Ideally I'll build a custom tile shower to but in the mean time this will get me by. My self imposed deadline was by tomorrow but with Halloween it may get pushed back to Saturday.

Anyway, the obligatory pics:


----------



## specialguest (Sep 10, 2007)




----------



## specialguest (Sep 10, 2007)




----------



## specialguest (Sep 10, 2007)

And this would probably be why I don't have a girlfriend :haha:










I've learned a lot over the last year. While I prefer framing, I'm starting to get a feel for tile. If I get to the rest of the house though, I'll be doing wood flooring. Tiling is backbreaking work. I now get why they wear knee pads.

I purchased this vanity from Home Depot but in the dark, chocolate color.
http://www.homedepot.com/webapp/wcs...roductId=100423200&N=10000003+527338+10043010










And this is my new throne, also from Home Depot on sale for $99.
http://www.homedepot.com/webapp/wcs...langId=-1&catalogId=10053&productId=100608621


----------



## specialguest (Sep 10, 2007)

Still need to finish grouting, wainscoting, foot moulding and paint touch ups but it's getting there.


----------



## specialguest (Sep 10, 2007)

99% finished.
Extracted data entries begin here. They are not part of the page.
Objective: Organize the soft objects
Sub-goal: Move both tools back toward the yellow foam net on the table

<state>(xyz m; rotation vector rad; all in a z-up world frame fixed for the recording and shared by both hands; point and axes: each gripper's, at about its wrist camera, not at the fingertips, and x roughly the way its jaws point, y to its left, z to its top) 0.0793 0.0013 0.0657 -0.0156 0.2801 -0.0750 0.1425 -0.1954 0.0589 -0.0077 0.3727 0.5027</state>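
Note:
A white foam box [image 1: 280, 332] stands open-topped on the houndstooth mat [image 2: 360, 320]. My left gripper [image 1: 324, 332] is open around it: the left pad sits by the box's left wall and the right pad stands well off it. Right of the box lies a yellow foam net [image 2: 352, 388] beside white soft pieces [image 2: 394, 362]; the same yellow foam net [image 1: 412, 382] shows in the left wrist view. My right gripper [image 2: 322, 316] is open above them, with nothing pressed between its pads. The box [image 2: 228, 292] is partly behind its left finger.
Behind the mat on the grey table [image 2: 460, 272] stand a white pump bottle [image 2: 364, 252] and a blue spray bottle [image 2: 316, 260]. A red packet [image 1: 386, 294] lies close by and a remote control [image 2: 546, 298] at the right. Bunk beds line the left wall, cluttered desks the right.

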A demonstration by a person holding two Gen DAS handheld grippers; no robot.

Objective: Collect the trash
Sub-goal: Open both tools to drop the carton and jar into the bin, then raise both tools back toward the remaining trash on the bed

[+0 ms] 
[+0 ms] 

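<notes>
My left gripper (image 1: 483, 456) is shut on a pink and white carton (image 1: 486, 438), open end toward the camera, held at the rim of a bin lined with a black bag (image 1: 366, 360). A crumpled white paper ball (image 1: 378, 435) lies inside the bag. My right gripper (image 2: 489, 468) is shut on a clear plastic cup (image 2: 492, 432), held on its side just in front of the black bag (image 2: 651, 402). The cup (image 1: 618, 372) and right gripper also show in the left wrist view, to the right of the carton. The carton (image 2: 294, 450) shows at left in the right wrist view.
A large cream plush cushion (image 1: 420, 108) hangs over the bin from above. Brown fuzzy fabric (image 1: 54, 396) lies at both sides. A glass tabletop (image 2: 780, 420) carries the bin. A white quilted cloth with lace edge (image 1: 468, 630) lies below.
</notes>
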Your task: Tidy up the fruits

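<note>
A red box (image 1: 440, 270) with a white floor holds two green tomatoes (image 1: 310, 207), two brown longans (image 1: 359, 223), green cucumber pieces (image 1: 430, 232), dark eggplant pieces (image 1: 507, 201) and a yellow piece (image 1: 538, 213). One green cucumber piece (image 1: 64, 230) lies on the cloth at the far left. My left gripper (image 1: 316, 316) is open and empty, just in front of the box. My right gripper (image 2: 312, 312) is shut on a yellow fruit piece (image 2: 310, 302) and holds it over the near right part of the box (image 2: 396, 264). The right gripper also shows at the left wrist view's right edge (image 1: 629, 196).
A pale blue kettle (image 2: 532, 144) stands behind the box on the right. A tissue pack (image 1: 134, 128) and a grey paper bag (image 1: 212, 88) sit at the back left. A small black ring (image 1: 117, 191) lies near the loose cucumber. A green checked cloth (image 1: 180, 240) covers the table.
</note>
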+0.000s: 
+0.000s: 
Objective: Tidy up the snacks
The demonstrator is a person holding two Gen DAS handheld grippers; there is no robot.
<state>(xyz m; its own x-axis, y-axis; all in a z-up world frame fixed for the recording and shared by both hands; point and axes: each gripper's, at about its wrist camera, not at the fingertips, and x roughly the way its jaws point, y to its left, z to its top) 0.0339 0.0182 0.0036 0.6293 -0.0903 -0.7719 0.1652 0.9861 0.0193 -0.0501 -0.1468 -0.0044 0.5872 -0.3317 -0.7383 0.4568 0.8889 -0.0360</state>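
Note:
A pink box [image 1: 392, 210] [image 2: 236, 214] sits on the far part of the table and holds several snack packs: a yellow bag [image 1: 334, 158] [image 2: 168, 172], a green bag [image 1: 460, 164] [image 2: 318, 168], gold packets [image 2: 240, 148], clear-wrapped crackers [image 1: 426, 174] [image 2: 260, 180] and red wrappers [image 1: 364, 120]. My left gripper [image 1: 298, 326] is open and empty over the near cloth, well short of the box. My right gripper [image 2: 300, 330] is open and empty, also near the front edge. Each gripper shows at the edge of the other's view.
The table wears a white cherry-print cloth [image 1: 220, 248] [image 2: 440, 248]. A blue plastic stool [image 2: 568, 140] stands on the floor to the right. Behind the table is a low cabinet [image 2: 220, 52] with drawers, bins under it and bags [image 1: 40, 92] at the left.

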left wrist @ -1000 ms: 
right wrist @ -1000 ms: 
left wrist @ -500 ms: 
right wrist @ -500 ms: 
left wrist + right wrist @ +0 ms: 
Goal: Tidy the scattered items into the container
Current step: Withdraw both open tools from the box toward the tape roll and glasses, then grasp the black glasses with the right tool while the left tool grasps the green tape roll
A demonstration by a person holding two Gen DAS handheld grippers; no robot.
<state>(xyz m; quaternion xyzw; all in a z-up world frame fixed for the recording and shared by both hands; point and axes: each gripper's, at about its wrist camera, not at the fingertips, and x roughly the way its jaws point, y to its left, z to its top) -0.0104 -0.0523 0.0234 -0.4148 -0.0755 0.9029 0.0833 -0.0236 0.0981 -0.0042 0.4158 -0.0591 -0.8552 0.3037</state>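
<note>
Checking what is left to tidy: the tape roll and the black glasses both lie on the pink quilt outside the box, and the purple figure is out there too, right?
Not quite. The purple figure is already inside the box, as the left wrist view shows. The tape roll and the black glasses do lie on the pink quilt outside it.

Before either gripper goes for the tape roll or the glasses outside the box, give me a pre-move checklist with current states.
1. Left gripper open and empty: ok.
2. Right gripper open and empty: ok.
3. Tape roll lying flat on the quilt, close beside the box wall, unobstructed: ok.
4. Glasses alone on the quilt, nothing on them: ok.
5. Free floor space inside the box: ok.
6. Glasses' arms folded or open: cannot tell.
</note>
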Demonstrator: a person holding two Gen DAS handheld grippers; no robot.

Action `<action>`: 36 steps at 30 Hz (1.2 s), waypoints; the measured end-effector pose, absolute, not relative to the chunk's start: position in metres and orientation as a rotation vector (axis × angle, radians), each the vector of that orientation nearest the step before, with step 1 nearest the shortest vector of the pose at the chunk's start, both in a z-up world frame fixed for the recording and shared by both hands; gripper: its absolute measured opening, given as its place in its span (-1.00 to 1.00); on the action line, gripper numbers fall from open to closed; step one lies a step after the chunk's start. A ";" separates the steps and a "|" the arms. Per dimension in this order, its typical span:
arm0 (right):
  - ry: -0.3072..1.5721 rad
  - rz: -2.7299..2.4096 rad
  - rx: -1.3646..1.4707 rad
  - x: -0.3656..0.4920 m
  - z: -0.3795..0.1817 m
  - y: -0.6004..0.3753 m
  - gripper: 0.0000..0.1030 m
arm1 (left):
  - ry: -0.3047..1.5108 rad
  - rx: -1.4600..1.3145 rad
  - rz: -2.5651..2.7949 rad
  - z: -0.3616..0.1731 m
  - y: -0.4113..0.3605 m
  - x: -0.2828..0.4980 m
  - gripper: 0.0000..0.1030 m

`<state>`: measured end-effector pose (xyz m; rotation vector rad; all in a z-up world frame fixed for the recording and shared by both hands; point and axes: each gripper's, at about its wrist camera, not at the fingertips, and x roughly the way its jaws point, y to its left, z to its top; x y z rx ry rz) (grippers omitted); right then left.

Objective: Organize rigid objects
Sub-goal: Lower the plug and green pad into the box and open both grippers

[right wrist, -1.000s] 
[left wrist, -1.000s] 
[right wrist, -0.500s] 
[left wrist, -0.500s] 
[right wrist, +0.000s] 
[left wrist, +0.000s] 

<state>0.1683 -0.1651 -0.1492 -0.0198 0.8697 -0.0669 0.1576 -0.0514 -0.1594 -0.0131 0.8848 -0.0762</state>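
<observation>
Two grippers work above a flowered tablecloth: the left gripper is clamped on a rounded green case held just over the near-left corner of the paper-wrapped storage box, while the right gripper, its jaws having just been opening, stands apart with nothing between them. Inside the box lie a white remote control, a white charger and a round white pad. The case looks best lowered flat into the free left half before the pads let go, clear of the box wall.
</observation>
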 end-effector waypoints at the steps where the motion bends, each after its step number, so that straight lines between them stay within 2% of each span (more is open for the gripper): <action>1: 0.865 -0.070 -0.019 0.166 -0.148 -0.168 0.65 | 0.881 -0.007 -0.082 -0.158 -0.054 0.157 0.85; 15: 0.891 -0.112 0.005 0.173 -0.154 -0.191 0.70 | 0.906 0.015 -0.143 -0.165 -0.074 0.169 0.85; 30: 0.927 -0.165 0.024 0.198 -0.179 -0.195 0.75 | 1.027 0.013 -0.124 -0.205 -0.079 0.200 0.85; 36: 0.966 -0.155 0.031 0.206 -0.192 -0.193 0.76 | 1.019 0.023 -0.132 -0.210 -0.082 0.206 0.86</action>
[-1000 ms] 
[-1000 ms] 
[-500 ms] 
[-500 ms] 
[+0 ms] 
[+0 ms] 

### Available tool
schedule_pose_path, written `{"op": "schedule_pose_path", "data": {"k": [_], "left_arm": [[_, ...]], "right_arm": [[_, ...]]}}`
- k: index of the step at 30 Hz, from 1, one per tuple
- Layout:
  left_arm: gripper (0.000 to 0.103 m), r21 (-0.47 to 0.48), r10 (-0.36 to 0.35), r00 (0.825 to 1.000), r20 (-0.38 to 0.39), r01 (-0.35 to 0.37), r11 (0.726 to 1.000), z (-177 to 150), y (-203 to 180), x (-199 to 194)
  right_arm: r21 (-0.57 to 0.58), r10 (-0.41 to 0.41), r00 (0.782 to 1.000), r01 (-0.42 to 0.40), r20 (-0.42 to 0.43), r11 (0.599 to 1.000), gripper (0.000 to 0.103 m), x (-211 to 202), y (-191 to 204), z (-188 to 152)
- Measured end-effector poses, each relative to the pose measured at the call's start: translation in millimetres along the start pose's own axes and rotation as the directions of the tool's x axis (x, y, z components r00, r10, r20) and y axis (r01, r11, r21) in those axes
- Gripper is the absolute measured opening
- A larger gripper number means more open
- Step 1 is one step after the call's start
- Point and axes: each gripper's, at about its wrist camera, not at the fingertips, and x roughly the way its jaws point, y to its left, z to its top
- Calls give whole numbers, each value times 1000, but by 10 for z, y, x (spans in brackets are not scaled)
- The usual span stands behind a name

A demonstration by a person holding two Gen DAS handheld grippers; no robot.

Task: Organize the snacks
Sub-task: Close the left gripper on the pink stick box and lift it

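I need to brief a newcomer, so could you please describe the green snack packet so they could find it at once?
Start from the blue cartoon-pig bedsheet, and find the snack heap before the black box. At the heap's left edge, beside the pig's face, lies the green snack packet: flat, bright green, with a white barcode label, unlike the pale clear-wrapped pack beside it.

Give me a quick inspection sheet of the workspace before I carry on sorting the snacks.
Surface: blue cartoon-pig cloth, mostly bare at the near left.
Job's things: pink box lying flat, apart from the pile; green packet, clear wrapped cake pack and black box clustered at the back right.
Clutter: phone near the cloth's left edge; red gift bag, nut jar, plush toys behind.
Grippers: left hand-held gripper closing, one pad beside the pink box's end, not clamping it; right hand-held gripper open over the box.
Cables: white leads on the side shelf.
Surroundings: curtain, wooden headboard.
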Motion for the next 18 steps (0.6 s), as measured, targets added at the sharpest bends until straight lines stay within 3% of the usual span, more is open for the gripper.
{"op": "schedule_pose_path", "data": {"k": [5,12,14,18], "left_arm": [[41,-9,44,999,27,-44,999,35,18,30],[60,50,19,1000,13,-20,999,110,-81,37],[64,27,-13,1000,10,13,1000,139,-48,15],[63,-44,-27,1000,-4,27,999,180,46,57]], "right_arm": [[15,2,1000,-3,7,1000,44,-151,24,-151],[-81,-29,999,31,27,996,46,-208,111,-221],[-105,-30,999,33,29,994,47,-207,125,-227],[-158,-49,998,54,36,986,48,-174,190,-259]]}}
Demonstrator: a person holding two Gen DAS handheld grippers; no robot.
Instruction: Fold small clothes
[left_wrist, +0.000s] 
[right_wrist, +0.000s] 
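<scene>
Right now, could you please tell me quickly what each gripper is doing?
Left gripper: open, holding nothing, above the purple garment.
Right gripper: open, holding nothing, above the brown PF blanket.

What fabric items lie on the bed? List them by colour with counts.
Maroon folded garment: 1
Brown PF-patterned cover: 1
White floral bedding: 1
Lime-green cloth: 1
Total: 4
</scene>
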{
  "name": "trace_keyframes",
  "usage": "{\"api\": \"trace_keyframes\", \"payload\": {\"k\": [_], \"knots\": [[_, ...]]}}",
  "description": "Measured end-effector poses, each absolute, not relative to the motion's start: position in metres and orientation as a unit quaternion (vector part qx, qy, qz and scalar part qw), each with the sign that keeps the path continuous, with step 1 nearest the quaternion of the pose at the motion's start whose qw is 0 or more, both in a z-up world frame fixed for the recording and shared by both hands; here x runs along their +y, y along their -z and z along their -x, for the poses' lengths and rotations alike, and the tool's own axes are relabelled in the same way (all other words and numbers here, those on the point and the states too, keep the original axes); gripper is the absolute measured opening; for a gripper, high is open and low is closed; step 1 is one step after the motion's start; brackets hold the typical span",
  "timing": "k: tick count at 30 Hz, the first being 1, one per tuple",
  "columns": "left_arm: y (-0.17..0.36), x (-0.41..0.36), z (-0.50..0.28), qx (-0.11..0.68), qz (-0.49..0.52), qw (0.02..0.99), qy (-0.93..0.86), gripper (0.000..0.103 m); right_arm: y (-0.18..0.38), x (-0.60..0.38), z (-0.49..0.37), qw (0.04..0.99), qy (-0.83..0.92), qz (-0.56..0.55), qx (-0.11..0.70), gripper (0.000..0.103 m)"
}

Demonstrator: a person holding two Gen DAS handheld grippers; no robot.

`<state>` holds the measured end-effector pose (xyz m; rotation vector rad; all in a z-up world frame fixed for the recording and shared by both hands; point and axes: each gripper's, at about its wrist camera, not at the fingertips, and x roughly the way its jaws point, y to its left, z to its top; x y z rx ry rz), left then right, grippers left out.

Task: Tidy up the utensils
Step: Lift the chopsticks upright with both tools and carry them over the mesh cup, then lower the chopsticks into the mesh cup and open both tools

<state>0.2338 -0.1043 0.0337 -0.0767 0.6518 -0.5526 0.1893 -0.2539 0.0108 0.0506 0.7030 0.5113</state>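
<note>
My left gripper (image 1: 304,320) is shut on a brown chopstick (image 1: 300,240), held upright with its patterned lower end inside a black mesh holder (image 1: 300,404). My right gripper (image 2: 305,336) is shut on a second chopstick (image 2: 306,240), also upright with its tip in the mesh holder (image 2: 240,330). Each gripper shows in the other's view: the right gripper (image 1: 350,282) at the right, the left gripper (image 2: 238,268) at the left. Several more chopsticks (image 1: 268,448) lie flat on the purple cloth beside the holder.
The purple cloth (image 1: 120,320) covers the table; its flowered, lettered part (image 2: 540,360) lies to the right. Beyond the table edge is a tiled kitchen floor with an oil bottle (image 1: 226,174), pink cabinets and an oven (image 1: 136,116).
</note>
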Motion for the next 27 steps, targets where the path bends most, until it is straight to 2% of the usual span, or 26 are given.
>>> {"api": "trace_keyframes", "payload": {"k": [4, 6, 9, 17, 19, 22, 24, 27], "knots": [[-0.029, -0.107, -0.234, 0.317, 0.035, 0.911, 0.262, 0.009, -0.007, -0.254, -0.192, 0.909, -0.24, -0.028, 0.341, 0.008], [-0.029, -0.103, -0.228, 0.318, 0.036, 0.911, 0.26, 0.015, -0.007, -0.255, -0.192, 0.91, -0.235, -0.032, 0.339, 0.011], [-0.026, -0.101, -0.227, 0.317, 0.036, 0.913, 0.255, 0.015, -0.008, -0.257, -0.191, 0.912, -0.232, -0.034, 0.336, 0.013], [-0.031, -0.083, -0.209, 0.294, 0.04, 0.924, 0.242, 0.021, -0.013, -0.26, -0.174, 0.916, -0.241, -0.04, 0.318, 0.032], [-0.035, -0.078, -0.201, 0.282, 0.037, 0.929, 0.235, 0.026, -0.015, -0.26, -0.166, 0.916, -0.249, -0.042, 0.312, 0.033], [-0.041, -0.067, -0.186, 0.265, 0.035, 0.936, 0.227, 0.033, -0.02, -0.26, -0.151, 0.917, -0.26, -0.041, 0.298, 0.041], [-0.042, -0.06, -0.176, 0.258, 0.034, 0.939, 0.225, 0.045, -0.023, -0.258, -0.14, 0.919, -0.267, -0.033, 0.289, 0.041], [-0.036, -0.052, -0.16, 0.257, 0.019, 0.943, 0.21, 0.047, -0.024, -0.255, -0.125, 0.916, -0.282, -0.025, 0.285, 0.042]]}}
Just need to cut another piece of paneling and finish the trim work. There is trim on the bottom of the paneling I just didn't get a pic of it.


----------



## iMisspell (Jun 2, 2007)

At first glance of this picture i thought.... "_wow, this guy is really good at cutting tile..._" thought the lid to the container was a circle you cut in the tile 












Looks good, big difference so far.


_


----------